→ **Task brief**: Among the lines below, restate word for word only those from the line with "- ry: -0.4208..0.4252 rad" through the line with "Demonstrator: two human", with both end lines kept.

-----

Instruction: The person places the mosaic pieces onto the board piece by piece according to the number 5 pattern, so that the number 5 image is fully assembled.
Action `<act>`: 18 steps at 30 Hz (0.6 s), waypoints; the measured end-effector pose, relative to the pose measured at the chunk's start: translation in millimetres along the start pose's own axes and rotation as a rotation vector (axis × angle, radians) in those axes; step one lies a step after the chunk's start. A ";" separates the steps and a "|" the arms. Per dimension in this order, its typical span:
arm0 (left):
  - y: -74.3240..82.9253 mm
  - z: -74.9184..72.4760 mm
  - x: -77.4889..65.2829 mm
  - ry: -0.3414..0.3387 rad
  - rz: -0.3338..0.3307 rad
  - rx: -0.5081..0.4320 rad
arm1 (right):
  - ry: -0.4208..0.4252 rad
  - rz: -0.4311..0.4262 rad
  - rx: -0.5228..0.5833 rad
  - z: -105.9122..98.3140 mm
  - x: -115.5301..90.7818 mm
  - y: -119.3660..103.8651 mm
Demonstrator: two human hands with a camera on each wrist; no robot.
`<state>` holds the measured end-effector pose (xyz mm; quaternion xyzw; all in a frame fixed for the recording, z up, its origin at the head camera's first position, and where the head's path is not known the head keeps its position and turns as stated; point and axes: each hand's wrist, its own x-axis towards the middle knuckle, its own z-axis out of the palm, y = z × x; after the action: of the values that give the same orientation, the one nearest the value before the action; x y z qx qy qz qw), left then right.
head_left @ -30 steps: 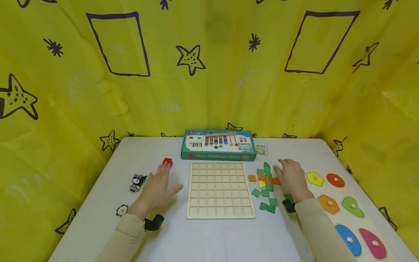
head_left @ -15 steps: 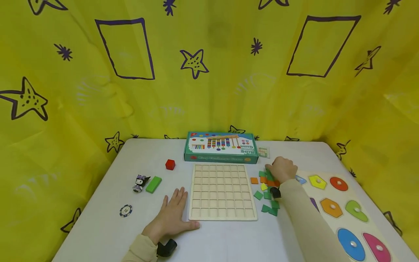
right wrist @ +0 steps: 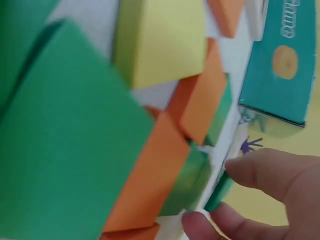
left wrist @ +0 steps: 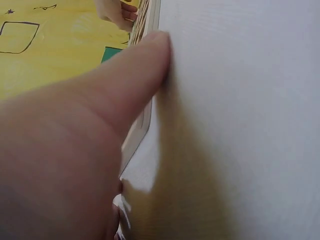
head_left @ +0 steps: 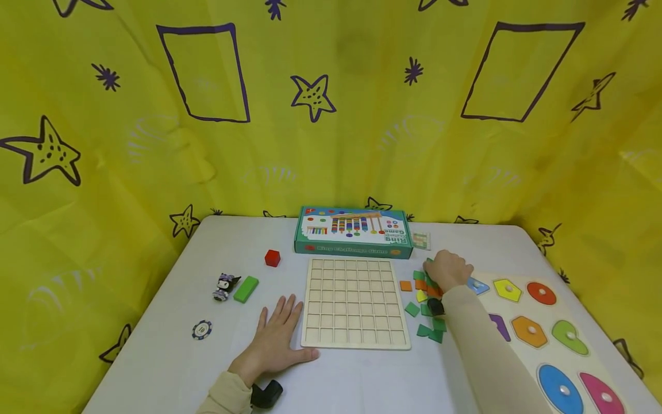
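Note:
My left hand (head_left: pixel 279 339) lies flat with spread fingers on the table, beside the lower left corner of a wooden grid board (head_left: pixel 355 303). In the left wrist view its thumb (left wrist: pixel 135 70) reaches toward the board's edge and nothing is held. To the right of the board, my right hand (head_left: pixel 447 270) is over a heap of green and orange tiles. The right wrist view shows its thumb and fingers pinching a small green tile (right wrist: pixel 219 191). Near it are a large-looking green tile (right wrist: pixel 75 140), orange tiles (right wrist: pixel 150 175) and a yellow piece (right wrist: pixel 167 45).
A Ring Challenge Game box (head_left: pixel 354 233) stands behind the board. On the left are a red cube (head_left: pixel 272 258), a green block (head_left: pixel 246 289), a small figurine (head_left: pixel 224 287) and a poker chip (head_left: pixel 201 329). A knobbed shape puzzle (head_left: pixel 543 359) lies at the right.
My left hand has come back from the red cube and green block to beside the board. My right hand has moved left over the tiles and now pinches a green one.

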<state>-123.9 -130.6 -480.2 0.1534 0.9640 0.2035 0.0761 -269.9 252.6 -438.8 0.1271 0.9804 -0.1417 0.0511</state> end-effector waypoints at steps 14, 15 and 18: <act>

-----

→ **Exercise solution**:
  - ry: -0.4208..0.4252 rad
  - rz: -0.4311..0.4262 rad
  - rx: -0.5228..0.5833 rad
  - z: -105.9122..98.3140 mm
  - x: -115.5301..90.7818 mm
  - y: -119.3660..103.8651 mm
Demonstrator: two human hands with a camera on each wrist; no robot.

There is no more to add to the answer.